### Supplied material ###
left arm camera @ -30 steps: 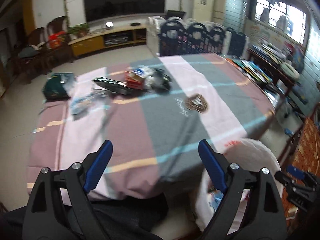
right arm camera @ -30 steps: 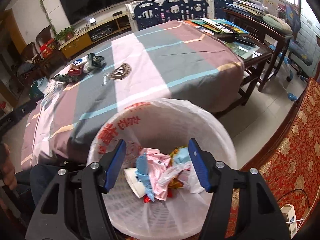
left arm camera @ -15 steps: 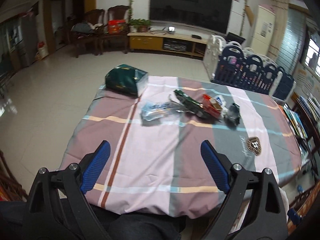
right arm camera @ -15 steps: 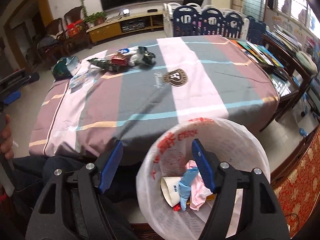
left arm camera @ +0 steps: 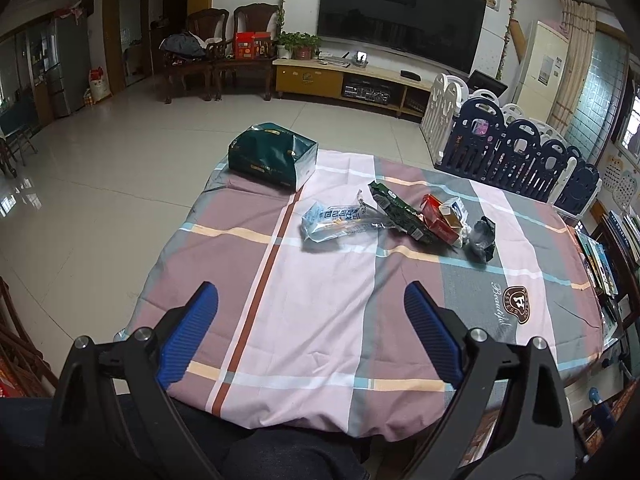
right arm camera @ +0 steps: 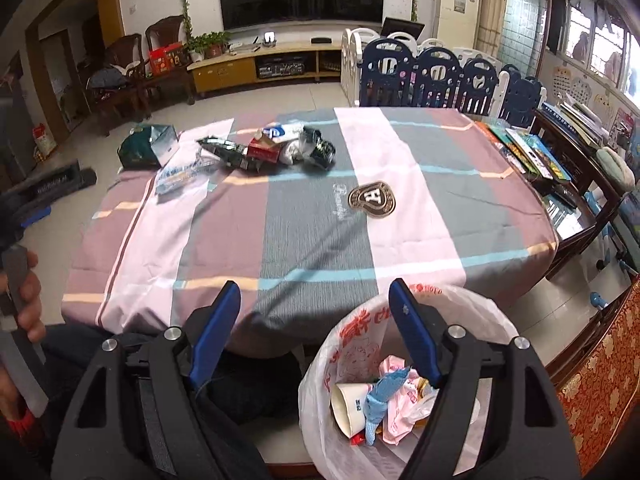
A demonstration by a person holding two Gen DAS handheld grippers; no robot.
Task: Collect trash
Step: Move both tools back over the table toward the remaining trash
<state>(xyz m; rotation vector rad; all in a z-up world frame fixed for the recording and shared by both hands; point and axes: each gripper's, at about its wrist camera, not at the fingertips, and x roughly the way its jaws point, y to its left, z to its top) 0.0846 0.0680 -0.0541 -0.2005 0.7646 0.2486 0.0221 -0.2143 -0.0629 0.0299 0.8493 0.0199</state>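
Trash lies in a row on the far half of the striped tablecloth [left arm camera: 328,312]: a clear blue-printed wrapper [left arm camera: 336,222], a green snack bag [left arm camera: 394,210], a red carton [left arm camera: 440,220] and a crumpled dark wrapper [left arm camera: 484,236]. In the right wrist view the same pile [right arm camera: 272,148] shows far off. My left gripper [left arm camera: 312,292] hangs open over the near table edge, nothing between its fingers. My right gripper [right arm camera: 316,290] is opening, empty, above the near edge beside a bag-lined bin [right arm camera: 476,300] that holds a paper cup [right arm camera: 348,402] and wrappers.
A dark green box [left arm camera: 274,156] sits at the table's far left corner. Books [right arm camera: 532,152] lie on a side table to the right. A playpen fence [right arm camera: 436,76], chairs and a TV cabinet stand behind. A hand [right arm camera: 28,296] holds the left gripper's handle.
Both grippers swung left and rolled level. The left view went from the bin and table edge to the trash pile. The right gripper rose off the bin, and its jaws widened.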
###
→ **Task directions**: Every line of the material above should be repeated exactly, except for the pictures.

→ **Your solution**:
left arm camera @ -30 steps: 
right arm camera @ -30 steps: 
left arm camera @ -15 steps: 
right arm camera @ -15 steps: 
left arm camera @ +0 steps: 
right arm camera @ +0 steps: 
A demonstration by a person holding two Gen DAS handheld grippers; no robot.
Task: Collect trash
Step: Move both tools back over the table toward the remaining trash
<state>(xyz m; rotation vector rad; all in a z-up world frame fixed for the recording and shared by both hands; point and axes: each gripper's, at about its wrist camera, not at the fingertips, and x roughly the way its jaws point, y to its left, z to its top) 0.0846 0.0680 -0.0541 -0.2005 0.7646 0.2486 0.0221 -0.2143 -0.0629 0.0299 0.8493 0.0199</state>
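Trash lies in a row on the far half of the striped tablecloth [left arm camera: 328,312]: a clear blue-printed wrapper [left arm camera: 336,222], a green snack bag [left arm camera: 394,210], a red carton [left arm camera: 440,220] and a crumpled dark wrapper [left arm camera: 484,236]. In the right wrist view the same pile [right arm camera: 272,148] shows far off. My left gripper [left arm camera: 312,292] hangs open over the near table edge, nothing between its fingers. My right gripper [right arm camera: 316,290] is opening, empty, above the near edge beside a bag-lined bin [right arm camera: 476,300] that holds a paper cup [right arm camera: 348,402] and wrappers.
A dark green box [left arm camera: 274,156] sits at the table's far left corner. Books [right arm camera: 532,152] lie on a side table to the right. A playpen fence [right arm camera: 436,76], chairs and a TV cabinet stand behind. A hand [right arm camera: 28,296] holds the left gripper's handle.
Both grippers swung left and rolled level. The left view went from the bin and table edge to the trash pile. The right gripper rose off the bin, and its jaws widened.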

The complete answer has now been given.